_Activity_. Print exactly the lines below between the line holding "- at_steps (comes" and the line holding "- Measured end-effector", inclusive, and nothing more.

=== Provided records ===

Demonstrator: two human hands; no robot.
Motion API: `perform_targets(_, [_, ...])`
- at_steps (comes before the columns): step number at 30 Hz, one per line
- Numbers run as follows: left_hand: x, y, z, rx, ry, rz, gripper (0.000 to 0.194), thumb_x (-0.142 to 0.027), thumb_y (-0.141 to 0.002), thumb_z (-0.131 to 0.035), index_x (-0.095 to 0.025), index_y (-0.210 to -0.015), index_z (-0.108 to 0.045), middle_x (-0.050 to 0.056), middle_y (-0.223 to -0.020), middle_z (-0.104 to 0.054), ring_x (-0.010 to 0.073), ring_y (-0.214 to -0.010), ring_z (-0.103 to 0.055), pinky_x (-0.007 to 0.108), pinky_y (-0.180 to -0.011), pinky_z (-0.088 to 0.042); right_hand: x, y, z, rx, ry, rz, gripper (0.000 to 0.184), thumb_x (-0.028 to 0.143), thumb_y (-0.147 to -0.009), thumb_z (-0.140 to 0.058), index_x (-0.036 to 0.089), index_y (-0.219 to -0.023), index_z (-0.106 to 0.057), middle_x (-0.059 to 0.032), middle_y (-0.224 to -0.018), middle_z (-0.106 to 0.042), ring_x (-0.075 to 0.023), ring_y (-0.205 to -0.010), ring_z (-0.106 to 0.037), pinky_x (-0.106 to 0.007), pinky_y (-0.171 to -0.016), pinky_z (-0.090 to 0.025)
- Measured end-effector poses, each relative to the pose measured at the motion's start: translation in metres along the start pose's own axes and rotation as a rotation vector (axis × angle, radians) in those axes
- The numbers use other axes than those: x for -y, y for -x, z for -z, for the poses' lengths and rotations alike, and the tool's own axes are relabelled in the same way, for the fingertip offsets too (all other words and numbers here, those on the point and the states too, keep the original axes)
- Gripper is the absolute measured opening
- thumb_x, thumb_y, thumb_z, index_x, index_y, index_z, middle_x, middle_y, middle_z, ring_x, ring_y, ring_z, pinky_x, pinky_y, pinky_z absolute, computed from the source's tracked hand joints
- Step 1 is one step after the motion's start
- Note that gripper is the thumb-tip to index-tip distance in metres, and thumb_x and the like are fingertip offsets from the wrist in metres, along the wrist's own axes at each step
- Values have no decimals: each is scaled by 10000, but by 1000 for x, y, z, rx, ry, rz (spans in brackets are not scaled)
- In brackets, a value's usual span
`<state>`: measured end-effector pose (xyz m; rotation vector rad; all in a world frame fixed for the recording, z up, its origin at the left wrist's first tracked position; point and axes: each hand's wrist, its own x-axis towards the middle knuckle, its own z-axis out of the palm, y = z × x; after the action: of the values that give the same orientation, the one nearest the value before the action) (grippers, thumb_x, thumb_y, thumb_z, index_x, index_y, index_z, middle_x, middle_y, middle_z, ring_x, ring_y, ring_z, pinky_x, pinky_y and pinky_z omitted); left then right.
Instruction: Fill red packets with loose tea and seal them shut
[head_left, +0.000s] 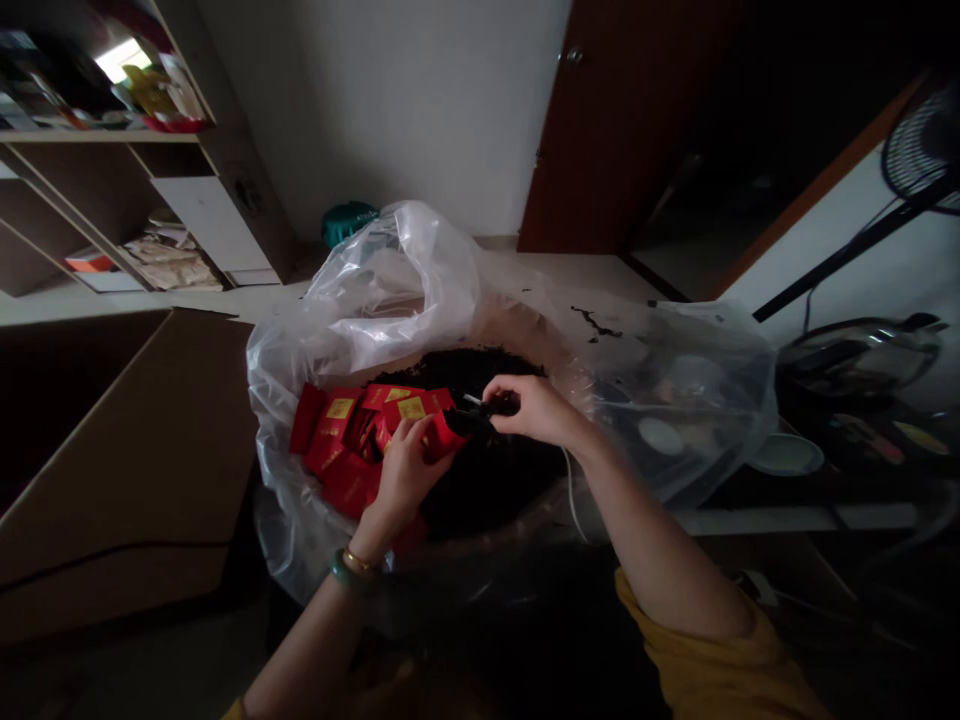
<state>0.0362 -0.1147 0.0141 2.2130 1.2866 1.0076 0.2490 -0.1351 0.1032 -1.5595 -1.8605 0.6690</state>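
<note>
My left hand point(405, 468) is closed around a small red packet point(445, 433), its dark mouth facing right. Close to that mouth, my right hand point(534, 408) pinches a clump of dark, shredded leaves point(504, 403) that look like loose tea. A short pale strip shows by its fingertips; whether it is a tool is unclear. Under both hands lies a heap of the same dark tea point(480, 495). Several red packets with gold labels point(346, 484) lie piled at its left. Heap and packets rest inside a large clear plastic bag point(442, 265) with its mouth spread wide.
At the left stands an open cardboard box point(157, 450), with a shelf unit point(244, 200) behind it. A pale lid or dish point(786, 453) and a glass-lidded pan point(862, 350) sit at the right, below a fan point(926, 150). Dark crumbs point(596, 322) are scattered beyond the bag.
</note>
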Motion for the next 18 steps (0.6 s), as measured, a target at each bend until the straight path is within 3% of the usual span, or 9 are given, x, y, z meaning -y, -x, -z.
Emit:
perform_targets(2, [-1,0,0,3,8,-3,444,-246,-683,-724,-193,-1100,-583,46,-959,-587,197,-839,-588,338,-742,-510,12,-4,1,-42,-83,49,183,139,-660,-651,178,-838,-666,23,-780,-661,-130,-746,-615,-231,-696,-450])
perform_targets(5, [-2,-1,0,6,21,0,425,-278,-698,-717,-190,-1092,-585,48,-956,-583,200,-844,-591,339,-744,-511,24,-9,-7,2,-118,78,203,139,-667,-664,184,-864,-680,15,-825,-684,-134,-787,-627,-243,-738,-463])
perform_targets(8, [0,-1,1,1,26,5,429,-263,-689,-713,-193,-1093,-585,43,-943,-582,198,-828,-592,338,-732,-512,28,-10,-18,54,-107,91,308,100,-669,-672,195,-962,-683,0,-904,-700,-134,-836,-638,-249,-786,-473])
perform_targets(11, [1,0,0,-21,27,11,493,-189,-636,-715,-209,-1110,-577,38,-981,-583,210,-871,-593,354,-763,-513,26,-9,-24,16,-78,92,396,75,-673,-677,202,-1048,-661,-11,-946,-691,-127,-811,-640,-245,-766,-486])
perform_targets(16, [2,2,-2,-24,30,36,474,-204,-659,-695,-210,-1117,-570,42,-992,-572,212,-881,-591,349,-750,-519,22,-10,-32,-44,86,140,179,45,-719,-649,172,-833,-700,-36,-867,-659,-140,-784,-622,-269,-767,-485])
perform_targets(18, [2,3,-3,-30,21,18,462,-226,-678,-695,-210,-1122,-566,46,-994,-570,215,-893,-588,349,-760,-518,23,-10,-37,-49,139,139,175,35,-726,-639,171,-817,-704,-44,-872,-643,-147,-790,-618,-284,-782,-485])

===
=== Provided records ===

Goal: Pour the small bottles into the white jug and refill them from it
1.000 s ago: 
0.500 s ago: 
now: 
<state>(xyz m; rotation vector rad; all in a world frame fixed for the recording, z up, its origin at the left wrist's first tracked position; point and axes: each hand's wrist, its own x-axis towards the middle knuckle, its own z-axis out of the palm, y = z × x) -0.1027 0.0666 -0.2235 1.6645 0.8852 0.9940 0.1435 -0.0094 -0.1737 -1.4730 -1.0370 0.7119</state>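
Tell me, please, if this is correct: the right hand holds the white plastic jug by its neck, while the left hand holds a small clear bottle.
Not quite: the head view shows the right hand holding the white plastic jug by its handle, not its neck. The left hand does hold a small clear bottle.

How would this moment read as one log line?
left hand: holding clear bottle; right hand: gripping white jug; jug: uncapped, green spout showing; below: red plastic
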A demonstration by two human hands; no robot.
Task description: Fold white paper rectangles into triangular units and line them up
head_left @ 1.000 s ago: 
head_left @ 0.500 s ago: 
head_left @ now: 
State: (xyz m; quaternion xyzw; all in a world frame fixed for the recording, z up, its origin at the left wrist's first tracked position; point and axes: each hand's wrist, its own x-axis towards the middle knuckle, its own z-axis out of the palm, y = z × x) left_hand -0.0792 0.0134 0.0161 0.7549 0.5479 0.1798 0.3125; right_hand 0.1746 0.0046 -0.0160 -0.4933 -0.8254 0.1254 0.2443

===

_Reply_.
- at_steps (comes before the columns): step number at 30 Hz, one per line
- Numbers run as follows: left_hand: x, y, z, rx, ry, rz, gripper (0.000 to 0.194), thumb_x (-0.142 to 0.027), thumb_y (-0.141 to 0.002), thumb_z (-0.131 to 0.035), index_x (-0.095 to 0.025), index_y (-0.210 to -0.015), index_z (-0.108 to 0.045), middle_x (-0.050 to 0.056), middle_y (-0.223 to -0.020), middle_z (-0.104 to 0.054), ring_x (-0.010 to 0.073), ring_y (-0.214 to -0.010), ring_z (-0.103 to 0.055), pinky_x (-0.007 to 0.108), pinky_y (-0.180 to -0.011), pinky_z (-0.088 to 0.042); right_hand: x, y, z, rx, ry, rz, gripper (0.000 to 0.184), thumb_x (-0.028 to 0.143), thumb_y (-0.147 to -0.009), thumb_z (-0.140 to 0.058), index_x (-0.036 to 0.089), index_y (-0.219 to -0.023), index_z (-0.106 to 0.057), middle_x (-0.059 to 0.032), middle_y (-0.224 to -0.018), middle_z (-0.106 to 0.042), ring_x (-0.075 to 0.023), ring_y (-0.205 to -0.010), ring_z (-0.106 to 0.037), pinky_x (-0.106 to 0.007), pinky_y (-0.171 to -0.016), pinky_z (-0.090 to 0.025)
- Measured end-effector poses, each relative to the pose measured at the motion's start: translation in metres along the start pose's own axes and rotation as a rotation vector (axis × angle, radians) in those axes

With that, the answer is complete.